Omit all images, then repeat exactly the lines below from the one containing "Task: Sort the" through the one containing "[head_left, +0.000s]", both ends included.
^^^^^^^^^^^^^^^^
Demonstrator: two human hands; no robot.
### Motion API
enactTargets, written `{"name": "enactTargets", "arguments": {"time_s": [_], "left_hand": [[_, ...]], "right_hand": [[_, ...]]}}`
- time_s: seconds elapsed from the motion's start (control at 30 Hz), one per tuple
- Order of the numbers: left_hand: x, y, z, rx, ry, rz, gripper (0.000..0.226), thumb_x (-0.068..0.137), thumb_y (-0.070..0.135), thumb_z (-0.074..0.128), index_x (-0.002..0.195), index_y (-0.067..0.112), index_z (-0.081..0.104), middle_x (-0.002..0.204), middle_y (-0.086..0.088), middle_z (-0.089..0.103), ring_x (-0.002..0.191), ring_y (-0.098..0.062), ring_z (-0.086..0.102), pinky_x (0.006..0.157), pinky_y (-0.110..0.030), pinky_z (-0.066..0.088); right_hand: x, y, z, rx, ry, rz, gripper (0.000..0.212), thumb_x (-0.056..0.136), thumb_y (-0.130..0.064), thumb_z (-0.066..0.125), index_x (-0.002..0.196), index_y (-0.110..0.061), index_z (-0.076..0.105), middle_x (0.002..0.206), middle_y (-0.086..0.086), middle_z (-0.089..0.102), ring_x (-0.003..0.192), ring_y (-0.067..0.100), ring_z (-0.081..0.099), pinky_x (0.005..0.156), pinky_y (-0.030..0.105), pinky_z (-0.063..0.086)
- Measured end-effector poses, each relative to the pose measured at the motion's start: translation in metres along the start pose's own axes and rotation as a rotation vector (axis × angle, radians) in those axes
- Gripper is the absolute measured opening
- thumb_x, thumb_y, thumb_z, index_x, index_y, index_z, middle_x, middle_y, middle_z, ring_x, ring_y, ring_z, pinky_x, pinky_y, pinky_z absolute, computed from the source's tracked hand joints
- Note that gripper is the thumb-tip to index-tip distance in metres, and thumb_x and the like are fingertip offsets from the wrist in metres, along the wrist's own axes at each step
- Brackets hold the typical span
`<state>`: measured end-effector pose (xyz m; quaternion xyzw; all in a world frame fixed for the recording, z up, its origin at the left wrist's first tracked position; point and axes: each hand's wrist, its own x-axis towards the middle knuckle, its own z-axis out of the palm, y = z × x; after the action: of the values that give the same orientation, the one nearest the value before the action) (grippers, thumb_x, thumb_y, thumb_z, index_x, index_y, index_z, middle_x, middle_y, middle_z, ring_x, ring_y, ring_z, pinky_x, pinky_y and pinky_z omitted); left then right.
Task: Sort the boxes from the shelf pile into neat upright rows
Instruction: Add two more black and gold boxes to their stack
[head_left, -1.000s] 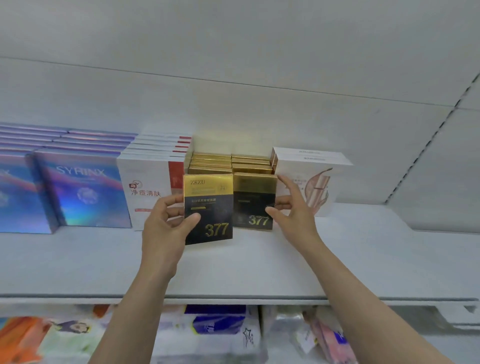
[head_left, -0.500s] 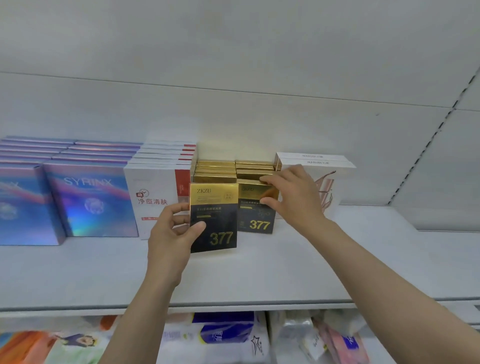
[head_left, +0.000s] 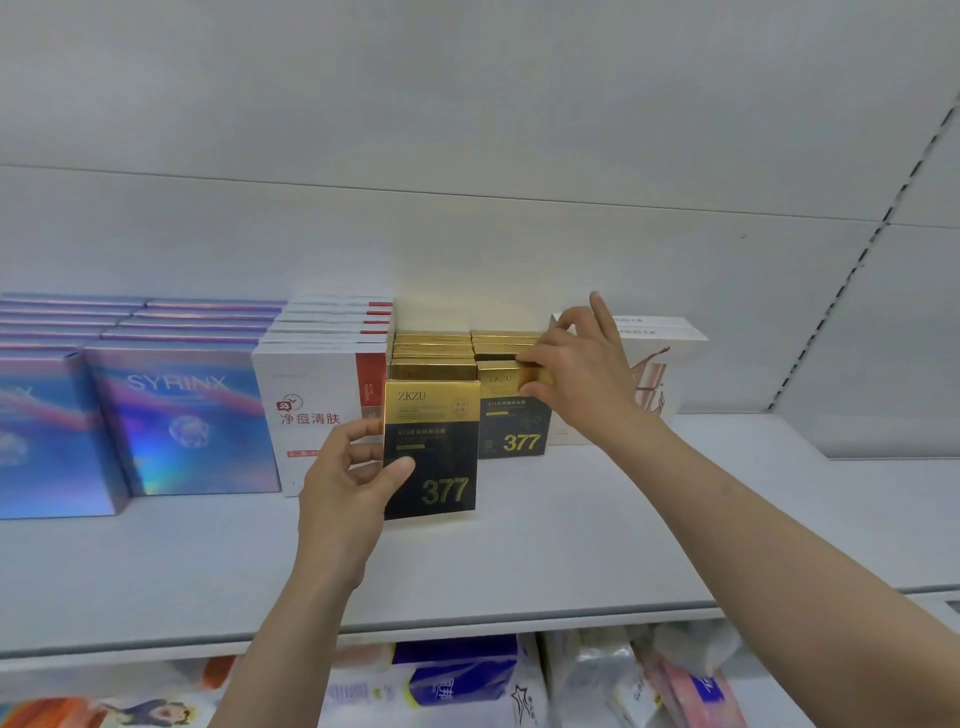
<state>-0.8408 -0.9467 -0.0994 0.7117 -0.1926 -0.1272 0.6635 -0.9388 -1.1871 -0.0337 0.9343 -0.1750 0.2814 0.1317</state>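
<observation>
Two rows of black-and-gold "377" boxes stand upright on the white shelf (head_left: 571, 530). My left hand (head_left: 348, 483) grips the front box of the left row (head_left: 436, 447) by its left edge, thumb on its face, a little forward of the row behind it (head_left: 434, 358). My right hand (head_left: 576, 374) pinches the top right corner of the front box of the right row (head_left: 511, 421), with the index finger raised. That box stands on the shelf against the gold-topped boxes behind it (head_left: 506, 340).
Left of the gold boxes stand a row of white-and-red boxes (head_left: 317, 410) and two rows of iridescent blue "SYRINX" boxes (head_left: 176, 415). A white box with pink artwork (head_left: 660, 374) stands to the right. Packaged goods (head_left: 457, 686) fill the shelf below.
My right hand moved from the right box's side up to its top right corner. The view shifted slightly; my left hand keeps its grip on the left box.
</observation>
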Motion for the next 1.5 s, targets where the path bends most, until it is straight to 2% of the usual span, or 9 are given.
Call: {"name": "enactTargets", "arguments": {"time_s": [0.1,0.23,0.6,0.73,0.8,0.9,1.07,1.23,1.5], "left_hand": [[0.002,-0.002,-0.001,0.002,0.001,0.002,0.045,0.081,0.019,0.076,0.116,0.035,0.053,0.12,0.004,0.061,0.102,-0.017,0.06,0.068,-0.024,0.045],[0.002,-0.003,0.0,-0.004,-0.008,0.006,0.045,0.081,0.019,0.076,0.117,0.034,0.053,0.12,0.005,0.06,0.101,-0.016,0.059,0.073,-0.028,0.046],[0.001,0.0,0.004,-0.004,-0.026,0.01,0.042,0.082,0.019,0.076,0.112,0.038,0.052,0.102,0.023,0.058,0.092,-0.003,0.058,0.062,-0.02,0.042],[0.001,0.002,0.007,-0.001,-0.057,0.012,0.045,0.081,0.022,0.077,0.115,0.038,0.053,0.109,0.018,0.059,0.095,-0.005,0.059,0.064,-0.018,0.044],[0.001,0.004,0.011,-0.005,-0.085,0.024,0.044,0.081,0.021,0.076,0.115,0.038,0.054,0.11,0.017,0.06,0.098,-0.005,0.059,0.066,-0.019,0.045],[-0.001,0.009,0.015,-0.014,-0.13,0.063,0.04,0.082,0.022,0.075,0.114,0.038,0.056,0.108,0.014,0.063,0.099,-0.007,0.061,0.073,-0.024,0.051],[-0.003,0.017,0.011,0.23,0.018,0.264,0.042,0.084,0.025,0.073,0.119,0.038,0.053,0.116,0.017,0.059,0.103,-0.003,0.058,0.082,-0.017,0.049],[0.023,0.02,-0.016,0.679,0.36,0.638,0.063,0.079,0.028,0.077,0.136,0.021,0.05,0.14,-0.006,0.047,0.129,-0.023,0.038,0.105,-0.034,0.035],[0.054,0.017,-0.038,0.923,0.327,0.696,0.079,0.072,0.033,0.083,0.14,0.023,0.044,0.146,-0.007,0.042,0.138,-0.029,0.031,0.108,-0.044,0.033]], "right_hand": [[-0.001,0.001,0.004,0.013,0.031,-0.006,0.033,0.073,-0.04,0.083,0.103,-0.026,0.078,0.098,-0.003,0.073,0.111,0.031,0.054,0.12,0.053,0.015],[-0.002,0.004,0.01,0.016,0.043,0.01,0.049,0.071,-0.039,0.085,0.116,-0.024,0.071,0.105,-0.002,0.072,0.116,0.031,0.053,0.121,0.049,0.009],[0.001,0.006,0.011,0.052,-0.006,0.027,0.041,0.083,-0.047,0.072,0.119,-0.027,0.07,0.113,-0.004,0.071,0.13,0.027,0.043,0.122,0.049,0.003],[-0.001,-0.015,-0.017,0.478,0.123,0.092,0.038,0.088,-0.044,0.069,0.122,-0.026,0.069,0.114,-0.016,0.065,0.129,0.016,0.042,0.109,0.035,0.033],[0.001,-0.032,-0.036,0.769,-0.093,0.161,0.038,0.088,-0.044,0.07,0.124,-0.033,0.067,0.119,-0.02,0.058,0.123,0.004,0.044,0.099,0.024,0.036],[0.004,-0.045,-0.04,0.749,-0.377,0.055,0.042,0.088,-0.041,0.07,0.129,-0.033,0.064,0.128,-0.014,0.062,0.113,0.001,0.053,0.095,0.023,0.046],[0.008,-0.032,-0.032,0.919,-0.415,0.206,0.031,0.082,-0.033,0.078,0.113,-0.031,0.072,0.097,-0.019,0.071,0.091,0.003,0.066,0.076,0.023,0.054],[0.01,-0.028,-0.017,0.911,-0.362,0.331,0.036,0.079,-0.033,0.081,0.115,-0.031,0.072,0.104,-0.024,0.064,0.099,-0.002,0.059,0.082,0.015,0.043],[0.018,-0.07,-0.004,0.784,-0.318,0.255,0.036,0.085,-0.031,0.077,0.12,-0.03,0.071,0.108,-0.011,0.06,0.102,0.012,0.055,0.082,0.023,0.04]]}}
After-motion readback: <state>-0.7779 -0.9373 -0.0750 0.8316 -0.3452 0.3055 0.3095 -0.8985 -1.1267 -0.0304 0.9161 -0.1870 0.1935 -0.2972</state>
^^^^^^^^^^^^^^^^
(Exercise solution):
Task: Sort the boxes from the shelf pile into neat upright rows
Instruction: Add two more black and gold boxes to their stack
[head_left, -1.000s] 
[head_left, -0.500s] 
[head_left, +0.000s] 

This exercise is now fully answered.